» **Assignment**
In the material below, find each line with the string "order" and copy it.

» **Dataset section**
==*==
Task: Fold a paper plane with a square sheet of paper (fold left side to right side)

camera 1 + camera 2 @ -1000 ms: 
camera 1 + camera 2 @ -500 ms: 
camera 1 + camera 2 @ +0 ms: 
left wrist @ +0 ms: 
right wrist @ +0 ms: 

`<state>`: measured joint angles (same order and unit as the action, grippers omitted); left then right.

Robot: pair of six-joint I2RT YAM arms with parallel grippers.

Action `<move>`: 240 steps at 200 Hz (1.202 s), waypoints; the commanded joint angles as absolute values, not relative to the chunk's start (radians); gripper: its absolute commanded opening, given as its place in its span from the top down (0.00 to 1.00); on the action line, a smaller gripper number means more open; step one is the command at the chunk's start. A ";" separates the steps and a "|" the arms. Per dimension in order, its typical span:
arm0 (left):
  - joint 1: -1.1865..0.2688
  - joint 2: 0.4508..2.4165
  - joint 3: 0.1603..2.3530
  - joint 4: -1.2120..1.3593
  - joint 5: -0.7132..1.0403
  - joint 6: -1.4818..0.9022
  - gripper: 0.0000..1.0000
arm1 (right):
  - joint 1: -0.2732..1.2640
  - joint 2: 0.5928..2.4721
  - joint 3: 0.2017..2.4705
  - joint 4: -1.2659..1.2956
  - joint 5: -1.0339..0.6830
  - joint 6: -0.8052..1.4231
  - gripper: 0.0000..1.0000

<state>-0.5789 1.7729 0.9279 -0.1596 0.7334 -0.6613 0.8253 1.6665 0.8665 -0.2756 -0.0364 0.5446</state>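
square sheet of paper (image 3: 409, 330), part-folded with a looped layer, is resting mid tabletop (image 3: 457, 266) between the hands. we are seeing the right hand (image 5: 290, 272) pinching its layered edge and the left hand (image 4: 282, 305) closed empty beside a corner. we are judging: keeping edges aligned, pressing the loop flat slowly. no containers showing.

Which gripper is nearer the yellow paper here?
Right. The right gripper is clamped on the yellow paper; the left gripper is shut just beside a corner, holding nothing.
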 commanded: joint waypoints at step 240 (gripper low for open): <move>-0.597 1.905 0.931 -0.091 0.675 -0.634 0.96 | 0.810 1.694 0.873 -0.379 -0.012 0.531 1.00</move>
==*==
» **Reply to the exercise**
`<state>`: measured joint angles (same order and unit as the action, grippers omitted); left then right.
Action `<move>`: 240 steps at 200 Hz (1.202 s), waypoints; the commanded joint angles as absolute values, not relative to the chunk's start (radians); gripper: its absolute commanded opening, given as its place in its span from the top down (0.00 to 1.00); on the action line, a smaller gripper number means more open; step one is the command at the chunk's start. A ";" separates the steps and a "|" the arms. Per dimension in order, its typical span:

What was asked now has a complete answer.